La mixité dans les quartiers prioritaires a diminué entre 2004 et 2019
Au sein des villes étudiées, la hausse des disparités spatiales selon le revenu s’explique principalement par la baisse généralisée de la mixité dans les différents quartiers et non par une augmentation plus rapide de la population des quartiers déjà peu mixtes par rapport aux autres quartiers. En effet, le poids démographique de chaque quartier varie peu entre 2004 et 2019, alors que la mixité sociale au sein des quartiers diminue.

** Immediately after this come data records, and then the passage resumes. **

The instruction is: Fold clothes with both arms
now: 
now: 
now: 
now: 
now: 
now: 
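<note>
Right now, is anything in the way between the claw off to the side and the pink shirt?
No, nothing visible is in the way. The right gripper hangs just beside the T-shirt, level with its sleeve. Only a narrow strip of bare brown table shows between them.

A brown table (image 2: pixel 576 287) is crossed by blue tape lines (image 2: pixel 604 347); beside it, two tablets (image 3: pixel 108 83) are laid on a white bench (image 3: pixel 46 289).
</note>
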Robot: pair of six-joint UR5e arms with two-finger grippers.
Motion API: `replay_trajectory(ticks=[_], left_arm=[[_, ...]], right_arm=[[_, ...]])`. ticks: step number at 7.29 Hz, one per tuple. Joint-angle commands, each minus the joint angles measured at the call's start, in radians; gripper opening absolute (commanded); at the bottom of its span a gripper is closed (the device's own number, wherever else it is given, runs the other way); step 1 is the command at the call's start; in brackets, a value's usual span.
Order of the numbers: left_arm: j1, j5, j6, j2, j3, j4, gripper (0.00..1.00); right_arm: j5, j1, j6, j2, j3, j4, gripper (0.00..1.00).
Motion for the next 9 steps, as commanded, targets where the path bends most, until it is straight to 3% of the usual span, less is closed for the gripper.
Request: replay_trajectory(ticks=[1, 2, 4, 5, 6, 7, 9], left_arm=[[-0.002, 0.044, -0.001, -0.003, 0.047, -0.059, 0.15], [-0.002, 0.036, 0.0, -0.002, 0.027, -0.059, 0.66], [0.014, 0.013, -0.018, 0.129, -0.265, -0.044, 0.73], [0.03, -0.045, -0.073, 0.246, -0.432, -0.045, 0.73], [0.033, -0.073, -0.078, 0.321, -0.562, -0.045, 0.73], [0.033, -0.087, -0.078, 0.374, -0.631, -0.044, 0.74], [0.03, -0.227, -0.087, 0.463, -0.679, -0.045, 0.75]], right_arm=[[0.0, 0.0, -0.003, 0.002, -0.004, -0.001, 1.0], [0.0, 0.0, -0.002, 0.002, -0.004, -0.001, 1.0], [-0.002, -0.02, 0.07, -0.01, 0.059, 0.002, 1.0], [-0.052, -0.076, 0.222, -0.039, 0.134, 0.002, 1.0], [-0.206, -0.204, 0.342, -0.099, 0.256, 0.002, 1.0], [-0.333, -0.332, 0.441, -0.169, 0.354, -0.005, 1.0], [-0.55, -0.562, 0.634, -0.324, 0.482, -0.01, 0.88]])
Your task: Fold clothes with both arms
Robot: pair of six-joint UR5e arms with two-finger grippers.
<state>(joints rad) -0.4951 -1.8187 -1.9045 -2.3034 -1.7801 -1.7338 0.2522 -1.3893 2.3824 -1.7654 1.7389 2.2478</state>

Dans les quartiers prioritaires, le décrochage des revenus par rapport au niveau moyen de revenu de la ville s’accentue depuis 2004, avec dans ces quartiers une augmentation de la part des 40 % des habitants les plus modestes et une diminution de la part des 40 % les plus aisés. Les quartiers prioritaires sont donc devenus de moins en moins représentatifs de la population des villes dans leur ensemble : la mixité dans les quartiers prioritaires a baissé. Dans le même temps, leur population a augmenté nettement moins vite que la population des autres quartiers : la moitié des villes connaît une baisse d’au moins 15 % du poids démographique des quartiers prioritaires. De ce fait, malgré la baisse de leur mixité depuis 2004, les quartiers prioritaires ont contribué à diminuer l’indice global de ségrégation au niveau des villes dans plus de 4 sur 5 d’entre elles.
Source : Insee, « En 15 ans, les disparités entre quartiers, mesurées selon le revenu, se sont accentuées dans la plupart des grandes villes », 11 janvier 2023.